Le second entretien doit présenter votre projet de manière plus complète, assurez-vous d’être accompagné de professionnel en finance et juridique, afin d’apporter de la fiabilité à votre plan.

Phase de négociation

Après avoir présenté votre projet, il faut discuter avec les dirigeants de la société cible afin de trouver un terrain d’entente lors de la négociation. Plus précisément, vous devez vous mettre d’accord avec vos interlocuteurs sur les principaux aspects de l’opération : valorisations, modalités de paiement, financements, garanties, etc. Cette étape est essentielle, et aboutit généralement à la rédaction d’une lettre d’intention.

Composition de la lettre d’intention

Une lettre d’intention est un document pré contractuel qui vous assure que la vente de l’entreprise se déroulera dans les conditions spécifiées, lors de la négociation. Il ne s’agit en aucun cas d’un engagement juridique contraignant d’acquérir une entreprise. La lettre d’intention ne déclare que les termes de l’accord pour faciliter la discussion. Son intérêt principal est donc de construire un cadre de négociation.

Cependant, selon son contenu, la lettre d’intention peut être plus ou moins intéressante. Il convient donc de porter une attention particulière à la rédaction de celle-ci. De manière générale, la lettre d’intention doit contenir les éléments suivants : Présentation de l’acheteur et du projet d’acquisition, le prix du titre, les modalités de paiement, les garanties et l’existence de conditions suspensives (audit, financement, etc.).

Nous vous recommandons de mettre la clause de confidentialité et la clause d’exclusivité dans la lettre.

La rédaction des conditions de l’audit

On examine la société après la signature de la lettre d’intention, sur les domaines financiers, de comptabilités, sociaux, de marchés, d’environnements et de systèmes informatiques. Cela permettra de finaliser les documents sur les informations de la société, la proposition d’une nouvelle estimation objective et globale.

De plus, cela a permis de déterminer les problèmes à faire figurer sur le rapport pour négocier le prix. C’est important que l’audit soit réalisé par des experts.

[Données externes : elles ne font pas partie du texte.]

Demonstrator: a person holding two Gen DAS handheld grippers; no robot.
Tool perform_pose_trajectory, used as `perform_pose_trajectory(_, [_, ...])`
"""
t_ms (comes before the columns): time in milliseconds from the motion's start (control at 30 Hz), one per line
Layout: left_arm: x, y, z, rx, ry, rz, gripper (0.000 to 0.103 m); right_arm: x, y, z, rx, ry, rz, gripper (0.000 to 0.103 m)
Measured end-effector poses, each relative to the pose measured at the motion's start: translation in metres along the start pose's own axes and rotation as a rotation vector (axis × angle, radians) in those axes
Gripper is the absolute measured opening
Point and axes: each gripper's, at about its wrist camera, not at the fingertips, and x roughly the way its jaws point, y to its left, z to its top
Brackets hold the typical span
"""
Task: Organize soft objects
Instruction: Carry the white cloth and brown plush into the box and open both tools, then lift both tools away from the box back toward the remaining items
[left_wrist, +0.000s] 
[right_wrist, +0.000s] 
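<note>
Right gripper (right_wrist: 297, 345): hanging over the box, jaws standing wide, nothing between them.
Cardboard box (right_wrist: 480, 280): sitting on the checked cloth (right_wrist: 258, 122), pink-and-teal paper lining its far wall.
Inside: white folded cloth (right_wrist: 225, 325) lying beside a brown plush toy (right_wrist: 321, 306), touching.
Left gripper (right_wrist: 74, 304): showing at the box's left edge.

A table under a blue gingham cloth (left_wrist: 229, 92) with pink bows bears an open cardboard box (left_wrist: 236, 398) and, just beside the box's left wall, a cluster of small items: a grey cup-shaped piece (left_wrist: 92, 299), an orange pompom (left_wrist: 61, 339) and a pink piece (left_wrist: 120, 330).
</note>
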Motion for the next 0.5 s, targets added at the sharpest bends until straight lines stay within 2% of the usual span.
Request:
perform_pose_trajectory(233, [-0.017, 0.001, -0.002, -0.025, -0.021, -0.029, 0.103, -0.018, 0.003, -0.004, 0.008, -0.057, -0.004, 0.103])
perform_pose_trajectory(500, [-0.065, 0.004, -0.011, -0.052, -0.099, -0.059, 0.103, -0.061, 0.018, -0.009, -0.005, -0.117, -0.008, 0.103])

La réalisation d’une garantie d’actif et de passif (GAP)

Dans le processus d’acquisition d’une entreprise, l’une des étapes les plus importantes pour l’acquéreur est de négocier et de rédiger une garantie d’actif et de passif. Lorsque vous achetez une entreprise, comment savoir si elle vaut vraiment le prix que vous allez payer ?

En effet, il peut ne pas avoir tous les actifs enregistrés dans le compte (Par exemple : brevets, véhicules, etc.). Malgré toutes les précautions, l’ancien leader peut encore avoir des dettes avant de partir. Cependant, tous ces événements imprévus réduiront la valeur de votre entreprise acquise. Pour compenser cette dépréciation, vous devez négocier le GAP avec le vendeur.

La GAP permet de définir le montant que le vendeur s’engage à vous payer lorsque l’actif diminue ou le passif augmente. Il faut demander l’intervention d’un professionnel pour la réalisation de ce document.

Fin du processus d’acquisition

Vous devez encore mettre en œuvre votre accord en rédigeant un protocole d’accord (signing). Le contrat est destiné à comprendre tous les détails de la vente (prix, conditions préalables, etc.).

Ensuite, vous devez rédiger le contrat de vente (closing), qui ne fait que confirmer et formaliser son contenu. Dans le même temps, les acheteurs et les vendeurs doivent remplir divers prérequis existants. Le transfert des titres a lieu à la date de signature du contrat de vente et de la GAP.